12.  1-888-998-HOPE.  HUD approved counselors to help you work out loan modifications with your lender.

13.  Produce The Note.  In some states, a lender can foreclose on your home without going to court.  These are called non-judicial foreclosure states.  You can still use the Produce the Note strategy in these states, but it takes a few more steps on your part.

First, the concept behind “Produce the Note” is this:  When a homeowner is faced with a foreclosure suit, “Produce the Note” requires the lender to prove it has the actual authority to foreclose, by requiring it to officially produce the original promissory note in the lawsuit.
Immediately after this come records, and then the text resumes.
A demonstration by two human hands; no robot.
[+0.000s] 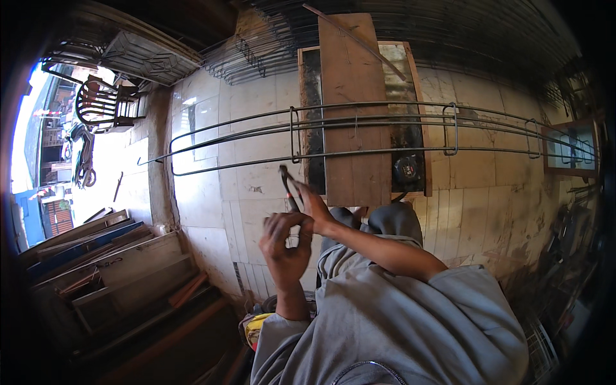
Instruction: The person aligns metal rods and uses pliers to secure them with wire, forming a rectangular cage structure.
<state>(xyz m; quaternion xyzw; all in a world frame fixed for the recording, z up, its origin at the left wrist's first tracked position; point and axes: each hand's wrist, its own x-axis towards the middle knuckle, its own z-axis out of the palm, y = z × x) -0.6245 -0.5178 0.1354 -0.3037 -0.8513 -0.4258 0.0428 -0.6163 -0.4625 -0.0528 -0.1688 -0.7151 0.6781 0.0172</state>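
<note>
My right hand (313,204) grips a pair of pincers (287,187), their head pointing away from me. Just below and to the left, my left hand (284,244) is closed in a pinch; what sits between its fingertips is too small to make out. Both hands are on the near side of a long reinforcing-bar cage (247,122), touching no part of it. Rectangular stirrups (293,135) ring its bars. Midway along the cage hangs a thin tie wire (357,126).
The cage rests across a brown wooden board (355,70) on a wood-edged frame (422,115). A tape measure (406,169) lies near its right edge. Behind are many loose steel rods (436,38). Stacked planks (122,256) fill the left; a wooden chair (102,102) stands by the opening.
</note>
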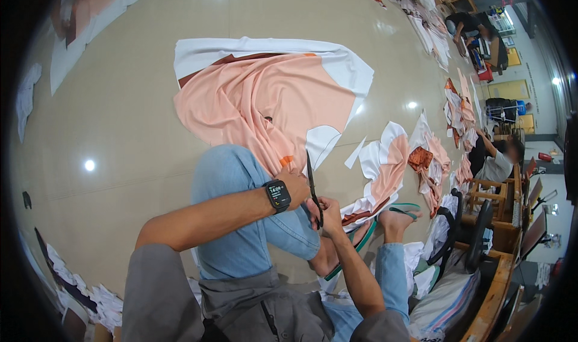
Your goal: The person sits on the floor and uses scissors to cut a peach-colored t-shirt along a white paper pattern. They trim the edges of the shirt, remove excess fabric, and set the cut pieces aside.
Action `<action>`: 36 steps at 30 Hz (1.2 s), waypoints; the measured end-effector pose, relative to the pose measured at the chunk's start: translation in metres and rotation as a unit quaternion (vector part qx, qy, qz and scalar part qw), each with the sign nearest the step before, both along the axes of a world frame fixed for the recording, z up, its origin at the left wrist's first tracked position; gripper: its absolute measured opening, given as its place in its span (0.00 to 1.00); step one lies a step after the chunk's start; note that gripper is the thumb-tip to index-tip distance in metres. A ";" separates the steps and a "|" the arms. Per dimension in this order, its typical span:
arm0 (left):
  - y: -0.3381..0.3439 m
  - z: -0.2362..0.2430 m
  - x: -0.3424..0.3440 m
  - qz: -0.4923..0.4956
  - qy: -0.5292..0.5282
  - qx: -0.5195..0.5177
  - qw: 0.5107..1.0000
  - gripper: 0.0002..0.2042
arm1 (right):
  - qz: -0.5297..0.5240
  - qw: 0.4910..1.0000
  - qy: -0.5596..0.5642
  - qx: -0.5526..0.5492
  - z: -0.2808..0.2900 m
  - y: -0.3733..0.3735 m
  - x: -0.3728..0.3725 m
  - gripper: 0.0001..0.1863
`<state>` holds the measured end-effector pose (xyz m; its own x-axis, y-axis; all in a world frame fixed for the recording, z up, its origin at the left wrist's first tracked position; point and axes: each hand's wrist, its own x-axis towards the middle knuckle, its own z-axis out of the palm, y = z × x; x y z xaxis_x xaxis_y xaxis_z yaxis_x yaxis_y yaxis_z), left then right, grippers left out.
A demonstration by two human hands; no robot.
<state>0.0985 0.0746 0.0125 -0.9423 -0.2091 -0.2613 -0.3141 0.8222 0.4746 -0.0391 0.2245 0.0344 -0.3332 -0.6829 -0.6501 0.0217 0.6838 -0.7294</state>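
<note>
Lying on the tiled floor (pixel 138 131) in the head view, the pink cloth (pixel 301 89) is being held at its near edge by the left hand (pixel 292 182), whose fingers appear to be curling closed on it, though their tips are being partly hidden. The scissors (pixel 312 184) are being gripped at the handles by the right hand (pixel 326 212), the blades pointing away beside a white patch (pixel 321 141). How far the blades are being parted cannot be told.

The main danger is probably being posed by closeness: since the 2 hands are being held so near each other, a left finger could be nicked by a stray stroke. Because the cloth is being bunched into folds, a 2nd layer could be caught and cut by mistake. With the bent knee (pixel 226 161) being placed just beside, the jeans could be snagged too.
</note>
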 end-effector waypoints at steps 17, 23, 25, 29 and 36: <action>0.030 -0.005 -0.037 -0.126 0.026 0.018 0.992 0.26 | 0.004 1.000 0.021 0.014 -0.001 0.046 -0.074 0.30; 0.028 -0.001 -0.033 -0.126 0.028 0.007 0.992 0.28 | 0.001 1.000 0.016 -0.001 -0.009 0.033 -0.066 0.31; 0.027 -0.004 -0.033 -0.123 0.038 0.013 0.992 0.29 | 0.006 1.000 0.013 0.000 -0.006 0.029 -0.063 0.32; 0.025 -0.008 -0.032 -0.117 0.071 0.026 0.990 0.28 | 0.016 0.999 0.029 0.013 -0.002 0.027 -0.055 0.35; 0.022 -0.010 -0.030 -0.110 0.062 0.040 0.991 0.28 | -0.027 0.999 -0.009 -0.023 -0.013 0.017 -0.052 0.35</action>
<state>0.0686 0.0964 0.0027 -0.9888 0.0220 -0.1473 -0.0657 0.8230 0.5642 -0.0916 0.2416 0.0209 -0.3586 -0.6936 -0.6247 0.0706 0.6472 -0.7591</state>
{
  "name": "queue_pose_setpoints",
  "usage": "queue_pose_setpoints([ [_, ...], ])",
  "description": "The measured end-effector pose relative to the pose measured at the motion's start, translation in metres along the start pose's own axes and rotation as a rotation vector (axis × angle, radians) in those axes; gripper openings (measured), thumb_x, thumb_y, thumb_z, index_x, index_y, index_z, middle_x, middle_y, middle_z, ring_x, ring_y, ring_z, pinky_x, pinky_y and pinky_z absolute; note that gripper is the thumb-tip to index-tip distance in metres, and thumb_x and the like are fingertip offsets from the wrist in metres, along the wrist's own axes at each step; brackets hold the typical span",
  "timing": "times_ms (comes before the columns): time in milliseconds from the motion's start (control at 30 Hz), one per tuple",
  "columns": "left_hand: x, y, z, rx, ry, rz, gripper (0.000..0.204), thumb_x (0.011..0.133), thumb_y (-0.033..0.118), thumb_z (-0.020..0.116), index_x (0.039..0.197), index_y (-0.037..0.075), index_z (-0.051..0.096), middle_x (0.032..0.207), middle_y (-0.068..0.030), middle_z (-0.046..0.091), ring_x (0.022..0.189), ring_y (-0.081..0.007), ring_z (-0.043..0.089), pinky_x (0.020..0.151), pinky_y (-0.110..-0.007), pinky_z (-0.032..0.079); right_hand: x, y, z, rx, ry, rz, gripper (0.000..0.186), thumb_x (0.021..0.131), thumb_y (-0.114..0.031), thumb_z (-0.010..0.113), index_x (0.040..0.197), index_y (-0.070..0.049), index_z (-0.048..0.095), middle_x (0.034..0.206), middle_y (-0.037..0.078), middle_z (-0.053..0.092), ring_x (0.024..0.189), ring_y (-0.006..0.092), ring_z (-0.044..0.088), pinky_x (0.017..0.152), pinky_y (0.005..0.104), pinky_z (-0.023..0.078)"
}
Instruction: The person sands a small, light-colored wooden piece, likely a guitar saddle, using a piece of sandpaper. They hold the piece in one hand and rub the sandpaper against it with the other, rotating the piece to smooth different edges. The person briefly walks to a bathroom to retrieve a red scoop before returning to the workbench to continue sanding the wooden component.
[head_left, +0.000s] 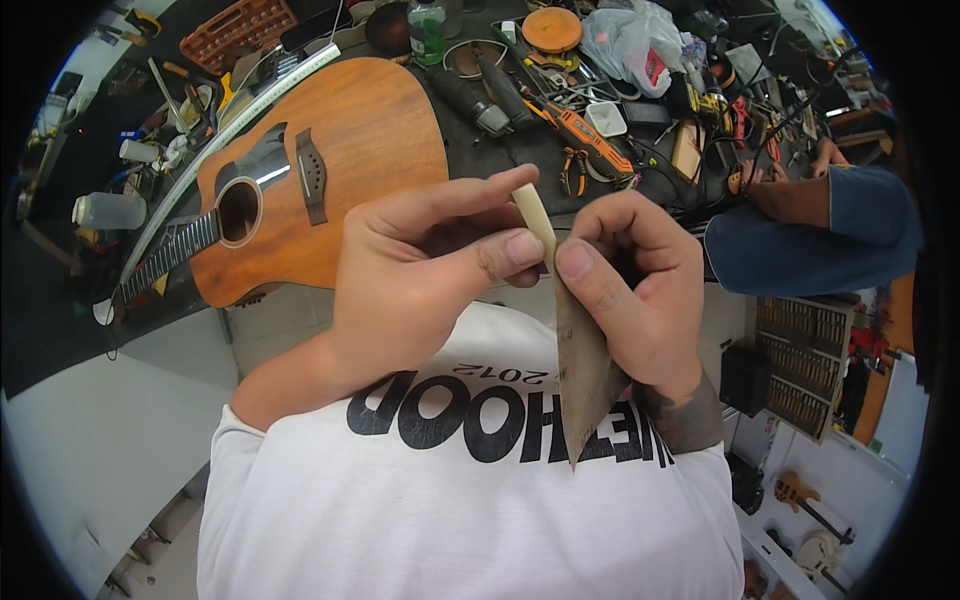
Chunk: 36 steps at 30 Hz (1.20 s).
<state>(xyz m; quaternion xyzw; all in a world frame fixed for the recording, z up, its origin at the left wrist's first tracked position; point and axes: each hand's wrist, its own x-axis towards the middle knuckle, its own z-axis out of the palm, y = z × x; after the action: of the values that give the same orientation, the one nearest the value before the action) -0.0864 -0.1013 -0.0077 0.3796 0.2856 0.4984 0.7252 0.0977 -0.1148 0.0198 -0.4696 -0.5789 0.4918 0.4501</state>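
Observation:
In the head view, my left hand (420, 260) grips a small cream-coloured bar (531, 210) between thumb and fingers, with the index finger over its top end. My right hand (640, 285) pinches a worn grey-brown sheet, apparently sandpaper (580, 390), which hangs down over my white shirt. The right thumb is beside the bar's lower end, where the sheet meets it. Behind my left hand lies an acoustic guitar (375, 130) with no strings visible and an empty slot in its dark bridge (310, 175).
The dark workbench (90, 340) holds a long white strip (230, 125), a bottle (425, 35), a plastic bag (630, 50), an orange rotary tool (590, 140) and scattered tools. A co-worker's hand (830, 155) and blue-clad leg (780, 245) are at right, above a tool case (800, 360).

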Motion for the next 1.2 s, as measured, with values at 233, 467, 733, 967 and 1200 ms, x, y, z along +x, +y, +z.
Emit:
queue_pose_setpoints([
  [233,0.001,-0.004,0.009,-0.051,-0.004,0.035,0.037,0.085,-0.002,0.068,0.121,-0.002,0.060,0.100,-0.0134,0.068,0.087,-0.0164,0.066,0.075,-0.028,0.057,0.026,-0.010,0.001,0.008,0.010,0.014,0.018,0.085,-0.015,0.072,0.085,-0.001,0.061,0.075,0.001,0.065,0.071,0.0042,0.058,0.063,0.0194,0.045],
  [467,0.003,-0.008,0.006,0.027,0.002,0.001,0.036,0.084,-0.003,0.069,0.120,-0.002,0.062,0.100,-0.0117,0.068,0.088,-0.0152,0.066,0.077,-0.027,0.057,0.015,0.001,-0.001,-0.030,0.047,-0.042,0.019,0.084,-0.016,0.071,0.084,0.000,0.060,0.072,0.000,0.062,0.065,0.0035,0.052,0.059,0.0209,0.043],
  [733,0.001,-0.006,0.005,0.081,0.000,0.023,0.037,0.084,-0.003,0.068,0.121,-0.002,0.061,0.105,-0.0115,0.067,0.090,-0.0155,0.066,0.078,-0.027,0.056,0.010,0.002,-0.005,-0.082,0.021,-0.036,0.020,0.083,-0.017,0.071,0.082,-0.001,0.062,0.073,0.001,0.062,0.068,0.0044,0.053,0.060,0.0210,0.044],
  [967,-0.002,0.001,0.007,-0.029,0.031,0.028,0.038,0.087,-0.002,0.065,0.124,-0.002,0.058,0.102,-0.0135,0.067,0.088,-0.0178,0.066,0.076,-0.027,0.056,0.010,-0.003,-0.009,-0.079,-0.087,-0.015,0.019,0.083,-0.017,0.071,0.084,0.000,0.062,0.073,0.001,0.062,0.069,0.0049,0.054,0.062,0.0215,0.044],
  [1200,0.001,0.009,0.002,-0.481,-0.049,-0.129,0.041,0.093,0.003,0.058,0.132,0.002,0.049,0.101,-0.0121,0.065,0.093,-0.0206,0.067,0.077,-0.022,0.055,-0.010,-0.013,-0.012,0.121,-0.008,-0.006,0.018,0.082,-0.012,0.074,0.084,-0.001,0.060,0.073,-0.002,0.059,0.064,0.0014,0.048,0.057,0.0177,0.038],
])
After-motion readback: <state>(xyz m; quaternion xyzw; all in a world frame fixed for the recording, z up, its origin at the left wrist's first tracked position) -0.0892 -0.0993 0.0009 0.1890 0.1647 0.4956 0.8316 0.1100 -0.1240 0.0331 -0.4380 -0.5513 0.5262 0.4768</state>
But if there is no foreclosure lawsuit, what can homeowners do?  In these “Non Judicial” states, such as North Carolina, the homeowner has to file a lawsuit against the party trying to foreclose.

Here’s how it generally works:

  • In a state with nonjudicial foreclosure procedures, a foreclosure sale can be initiated by the lender without using court proceedings.
  • Homeowners receive a “Notice of Intent” letter informing them that a foreclosure sale will be scheduled unless the overdue debt is paid within a certain amount of time.
  • If the debt is not paid accordingly, a “Notice of Sale” is then sent informing the homeowner that a foreclosure sale will take place at a particular time and place.
  • No lawsuit is ever initiated by the lender and the courts are not involved.
  • Without a lawsuit, you cannot use judicial procedures to require the lender to “produce the note.”
  • Merely sending a private letter to the lender “demanding” that it produce the original note to the borrower may be met with utter disregard or outright refusal by the lender.

So, here’s what you can do:

  • In a nonjudicial foreclosure state, in order to protect yourself by demanding that the lender “produce the note,” it will be necessary for you to first actually file your own lawsuit. Even in such nonjudicial foreclosure states, no law prohibits you from instituting your own lawsuit challenging the right of a lender to foreclose on your property.   The lawsuit would allege that:
  1. the lender has sent a Notice of Intent to Foreclose;
  2. the homeowner is unsure as to whether the lender still possesses the original debt instrument, upon which the lender claims the right to foreclose;
  3. the homeowner wants proof of such authority; and
  4. the court should intervene and prevent the foreclosure from taking place unless and until such proof is presented.